▶ _Data in this exercise_:

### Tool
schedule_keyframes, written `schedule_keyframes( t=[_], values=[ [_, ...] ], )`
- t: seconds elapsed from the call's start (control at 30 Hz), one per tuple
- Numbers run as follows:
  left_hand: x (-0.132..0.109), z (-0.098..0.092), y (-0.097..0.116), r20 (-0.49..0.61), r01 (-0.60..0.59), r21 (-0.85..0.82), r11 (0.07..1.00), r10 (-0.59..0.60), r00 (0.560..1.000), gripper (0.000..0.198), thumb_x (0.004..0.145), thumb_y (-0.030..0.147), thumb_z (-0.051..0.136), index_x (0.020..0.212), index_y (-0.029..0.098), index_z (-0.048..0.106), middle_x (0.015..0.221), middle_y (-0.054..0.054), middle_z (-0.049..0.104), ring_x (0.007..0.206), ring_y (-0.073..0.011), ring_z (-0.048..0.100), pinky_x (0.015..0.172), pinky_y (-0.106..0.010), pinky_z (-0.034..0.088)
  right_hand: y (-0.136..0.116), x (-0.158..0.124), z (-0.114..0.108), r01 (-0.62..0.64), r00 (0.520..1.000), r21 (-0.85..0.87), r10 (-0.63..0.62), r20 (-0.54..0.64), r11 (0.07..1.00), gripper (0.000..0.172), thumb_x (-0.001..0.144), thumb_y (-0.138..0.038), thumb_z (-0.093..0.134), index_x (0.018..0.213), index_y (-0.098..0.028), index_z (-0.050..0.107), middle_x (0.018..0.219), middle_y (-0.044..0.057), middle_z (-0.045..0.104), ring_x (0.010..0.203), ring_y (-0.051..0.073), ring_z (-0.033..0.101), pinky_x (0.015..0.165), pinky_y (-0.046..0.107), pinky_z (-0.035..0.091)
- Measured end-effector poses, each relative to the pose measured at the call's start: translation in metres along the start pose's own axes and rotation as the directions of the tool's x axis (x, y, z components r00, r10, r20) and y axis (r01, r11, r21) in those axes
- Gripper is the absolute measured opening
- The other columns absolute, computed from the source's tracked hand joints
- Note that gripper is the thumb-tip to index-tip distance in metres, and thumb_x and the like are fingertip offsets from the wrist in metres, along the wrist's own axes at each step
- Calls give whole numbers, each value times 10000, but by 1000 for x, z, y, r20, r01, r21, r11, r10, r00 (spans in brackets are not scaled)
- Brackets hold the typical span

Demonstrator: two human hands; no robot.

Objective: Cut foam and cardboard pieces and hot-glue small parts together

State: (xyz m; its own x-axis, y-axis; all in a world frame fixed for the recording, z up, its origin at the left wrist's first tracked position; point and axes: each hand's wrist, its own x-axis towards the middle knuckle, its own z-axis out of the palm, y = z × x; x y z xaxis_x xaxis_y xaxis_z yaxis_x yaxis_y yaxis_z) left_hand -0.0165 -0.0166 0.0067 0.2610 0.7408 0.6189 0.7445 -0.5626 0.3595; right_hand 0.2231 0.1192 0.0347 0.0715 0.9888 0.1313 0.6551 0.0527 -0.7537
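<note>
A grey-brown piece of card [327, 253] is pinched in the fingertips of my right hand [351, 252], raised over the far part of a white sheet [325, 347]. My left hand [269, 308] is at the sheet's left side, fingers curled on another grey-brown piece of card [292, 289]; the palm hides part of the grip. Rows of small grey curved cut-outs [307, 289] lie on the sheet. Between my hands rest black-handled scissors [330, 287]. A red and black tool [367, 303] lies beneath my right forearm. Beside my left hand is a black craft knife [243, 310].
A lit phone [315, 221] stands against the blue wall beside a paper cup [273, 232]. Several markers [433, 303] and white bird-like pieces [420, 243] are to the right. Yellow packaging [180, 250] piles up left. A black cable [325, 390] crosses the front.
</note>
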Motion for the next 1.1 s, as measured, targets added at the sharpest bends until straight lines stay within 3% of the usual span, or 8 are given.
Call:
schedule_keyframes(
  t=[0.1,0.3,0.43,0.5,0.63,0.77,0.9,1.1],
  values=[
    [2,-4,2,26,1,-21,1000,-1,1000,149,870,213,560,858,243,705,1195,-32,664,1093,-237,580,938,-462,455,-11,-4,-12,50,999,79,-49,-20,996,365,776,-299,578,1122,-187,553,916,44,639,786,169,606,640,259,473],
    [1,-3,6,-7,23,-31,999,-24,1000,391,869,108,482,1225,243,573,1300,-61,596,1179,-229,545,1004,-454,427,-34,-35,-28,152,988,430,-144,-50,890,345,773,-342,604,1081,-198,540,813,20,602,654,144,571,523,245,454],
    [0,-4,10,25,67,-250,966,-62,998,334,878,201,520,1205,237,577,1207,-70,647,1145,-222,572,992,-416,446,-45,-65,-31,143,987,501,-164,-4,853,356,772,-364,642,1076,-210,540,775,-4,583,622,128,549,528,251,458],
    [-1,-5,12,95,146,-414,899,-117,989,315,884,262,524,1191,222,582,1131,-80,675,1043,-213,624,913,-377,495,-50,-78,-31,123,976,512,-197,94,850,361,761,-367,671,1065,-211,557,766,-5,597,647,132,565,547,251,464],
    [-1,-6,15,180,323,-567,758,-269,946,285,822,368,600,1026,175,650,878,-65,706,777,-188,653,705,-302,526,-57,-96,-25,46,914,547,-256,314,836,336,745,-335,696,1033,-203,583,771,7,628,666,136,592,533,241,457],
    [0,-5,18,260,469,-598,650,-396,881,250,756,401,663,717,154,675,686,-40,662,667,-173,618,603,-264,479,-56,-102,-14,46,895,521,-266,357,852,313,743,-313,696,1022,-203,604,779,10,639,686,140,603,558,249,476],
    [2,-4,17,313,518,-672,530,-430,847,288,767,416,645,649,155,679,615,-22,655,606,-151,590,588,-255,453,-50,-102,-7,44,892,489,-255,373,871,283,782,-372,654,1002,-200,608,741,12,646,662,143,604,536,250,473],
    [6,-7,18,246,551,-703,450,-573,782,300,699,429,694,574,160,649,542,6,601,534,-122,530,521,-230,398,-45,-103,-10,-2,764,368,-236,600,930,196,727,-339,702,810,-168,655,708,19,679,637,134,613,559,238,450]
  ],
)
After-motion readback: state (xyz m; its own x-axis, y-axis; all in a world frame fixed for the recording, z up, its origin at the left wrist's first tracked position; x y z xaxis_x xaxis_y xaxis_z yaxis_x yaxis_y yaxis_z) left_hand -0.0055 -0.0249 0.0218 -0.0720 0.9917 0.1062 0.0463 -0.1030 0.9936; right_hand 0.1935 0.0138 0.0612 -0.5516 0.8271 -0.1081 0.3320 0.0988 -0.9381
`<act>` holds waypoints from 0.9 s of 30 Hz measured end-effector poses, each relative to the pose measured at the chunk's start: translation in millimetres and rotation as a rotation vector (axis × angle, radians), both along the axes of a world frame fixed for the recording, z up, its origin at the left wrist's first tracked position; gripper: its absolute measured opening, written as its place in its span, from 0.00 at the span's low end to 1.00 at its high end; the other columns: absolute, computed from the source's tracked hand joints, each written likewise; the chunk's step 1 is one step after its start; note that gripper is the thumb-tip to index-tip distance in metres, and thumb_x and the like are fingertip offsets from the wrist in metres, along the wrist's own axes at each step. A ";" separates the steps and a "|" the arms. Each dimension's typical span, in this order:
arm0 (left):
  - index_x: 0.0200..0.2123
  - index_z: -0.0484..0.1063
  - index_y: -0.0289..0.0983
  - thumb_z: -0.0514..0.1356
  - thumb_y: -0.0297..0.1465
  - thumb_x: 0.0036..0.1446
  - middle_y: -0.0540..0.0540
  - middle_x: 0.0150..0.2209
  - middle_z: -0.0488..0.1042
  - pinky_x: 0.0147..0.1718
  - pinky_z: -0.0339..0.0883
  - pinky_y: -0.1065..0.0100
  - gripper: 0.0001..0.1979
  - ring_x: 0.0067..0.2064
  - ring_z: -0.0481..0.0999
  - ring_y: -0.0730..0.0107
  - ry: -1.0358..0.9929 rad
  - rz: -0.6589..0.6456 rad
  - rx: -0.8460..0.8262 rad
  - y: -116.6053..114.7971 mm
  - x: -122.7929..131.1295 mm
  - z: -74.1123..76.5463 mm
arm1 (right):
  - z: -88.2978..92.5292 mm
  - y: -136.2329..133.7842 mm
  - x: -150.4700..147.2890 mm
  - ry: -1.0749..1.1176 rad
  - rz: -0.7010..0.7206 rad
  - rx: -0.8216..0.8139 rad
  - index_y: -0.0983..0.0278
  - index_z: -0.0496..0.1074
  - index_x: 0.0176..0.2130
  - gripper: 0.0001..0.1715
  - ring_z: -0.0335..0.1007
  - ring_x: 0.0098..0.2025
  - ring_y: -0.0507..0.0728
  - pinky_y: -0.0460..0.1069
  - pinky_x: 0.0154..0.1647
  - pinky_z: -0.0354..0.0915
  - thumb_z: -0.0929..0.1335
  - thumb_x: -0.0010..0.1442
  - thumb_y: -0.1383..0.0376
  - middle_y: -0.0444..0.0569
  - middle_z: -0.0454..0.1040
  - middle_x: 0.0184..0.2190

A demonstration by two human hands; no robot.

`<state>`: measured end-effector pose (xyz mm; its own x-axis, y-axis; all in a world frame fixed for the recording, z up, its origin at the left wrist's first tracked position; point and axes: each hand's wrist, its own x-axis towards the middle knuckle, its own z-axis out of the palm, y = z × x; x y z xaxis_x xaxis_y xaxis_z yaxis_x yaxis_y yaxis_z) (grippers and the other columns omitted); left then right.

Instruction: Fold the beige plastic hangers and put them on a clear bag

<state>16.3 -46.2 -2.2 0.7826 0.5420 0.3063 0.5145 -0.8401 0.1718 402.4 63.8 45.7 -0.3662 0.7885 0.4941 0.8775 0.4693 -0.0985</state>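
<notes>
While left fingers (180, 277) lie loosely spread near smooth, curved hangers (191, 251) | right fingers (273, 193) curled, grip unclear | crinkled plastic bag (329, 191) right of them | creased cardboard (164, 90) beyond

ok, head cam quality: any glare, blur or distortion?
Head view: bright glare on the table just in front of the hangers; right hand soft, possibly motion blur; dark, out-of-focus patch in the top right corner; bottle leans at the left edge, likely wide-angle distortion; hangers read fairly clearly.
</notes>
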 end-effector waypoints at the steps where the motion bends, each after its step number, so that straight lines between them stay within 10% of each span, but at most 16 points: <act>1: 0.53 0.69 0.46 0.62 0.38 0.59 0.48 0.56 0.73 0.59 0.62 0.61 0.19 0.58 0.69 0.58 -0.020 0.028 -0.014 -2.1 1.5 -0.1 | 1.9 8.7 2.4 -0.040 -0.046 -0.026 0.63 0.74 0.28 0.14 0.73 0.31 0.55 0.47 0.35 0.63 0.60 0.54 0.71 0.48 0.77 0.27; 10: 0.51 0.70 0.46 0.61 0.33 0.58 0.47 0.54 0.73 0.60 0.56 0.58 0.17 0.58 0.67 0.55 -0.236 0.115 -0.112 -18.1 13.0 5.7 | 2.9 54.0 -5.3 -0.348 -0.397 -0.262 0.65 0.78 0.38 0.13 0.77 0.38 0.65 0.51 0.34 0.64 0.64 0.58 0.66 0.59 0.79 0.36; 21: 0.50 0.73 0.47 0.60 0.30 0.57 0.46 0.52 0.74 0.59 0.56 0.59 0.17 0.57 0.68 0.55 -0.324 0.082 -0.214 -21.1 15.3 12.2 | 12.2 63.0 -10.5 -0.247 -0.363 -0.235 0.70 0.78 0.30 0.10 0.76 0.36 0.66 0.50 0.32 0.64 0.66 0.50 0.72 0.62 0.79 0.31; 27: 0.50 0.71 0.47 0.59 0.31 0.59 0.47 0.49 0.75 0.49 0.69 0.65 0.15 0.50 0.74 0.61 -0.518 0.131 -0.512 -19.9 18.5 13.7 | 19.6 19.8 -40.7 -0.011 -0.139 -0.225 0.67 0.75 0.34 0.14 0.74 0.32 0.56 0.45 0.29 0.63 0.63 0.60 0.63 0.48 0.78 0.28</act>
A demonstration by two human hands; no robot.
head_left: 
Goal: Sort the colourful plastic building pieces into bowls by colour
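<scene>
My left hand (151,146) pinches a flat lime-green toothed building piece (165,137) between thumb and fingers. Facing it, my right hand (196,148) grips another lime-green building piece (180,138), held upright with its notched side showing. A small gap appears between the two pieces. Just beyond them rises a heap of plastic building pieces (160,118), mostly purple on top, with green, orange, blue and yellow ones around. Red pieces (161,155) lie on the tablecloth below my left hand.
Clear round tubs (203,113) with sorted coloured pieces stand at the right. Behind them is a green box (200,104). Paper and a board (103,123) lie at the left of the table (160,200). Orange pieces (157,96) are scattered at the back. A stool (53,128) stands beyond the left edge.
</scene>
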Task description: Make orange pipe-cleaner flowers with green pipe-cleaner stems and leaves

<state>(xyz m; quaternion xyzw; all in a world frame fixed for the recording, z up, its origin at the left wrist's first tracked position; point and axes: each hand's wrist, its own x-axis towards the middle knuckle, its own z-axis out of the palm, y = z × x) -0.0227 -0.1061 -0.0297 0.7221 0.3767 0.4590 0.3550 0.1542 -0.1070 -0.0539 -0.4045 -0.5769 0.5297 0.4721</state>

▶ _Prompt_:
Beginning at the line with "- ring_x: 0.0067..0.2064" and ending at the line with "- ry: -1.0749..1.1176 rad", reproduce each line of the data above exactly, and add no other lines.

▶ _Response to the task_:
  - ring_x: 0.0067..0.2064
  - ring_z: -0.0481..0.0999
  - ring_y: -0.0730..0.0107
  - ry: -1.0358..0.9929 rad
  - rz: -0.6589..0.6456 rad
  - rx: -0.8460..0.8262 rad
  - y: -116.6053..114.7971 mm
  - x: -122.7929..131.1295 mm
  - z: -74.1123..76.5463 mm
arm1 (right):
  - z: -88.2978..92.5292 mm
  - y: -136.2329..133.7842 mm
  - x: -150.4700..147.2890 mm
  - ry: -1.0749..1.1176 rad

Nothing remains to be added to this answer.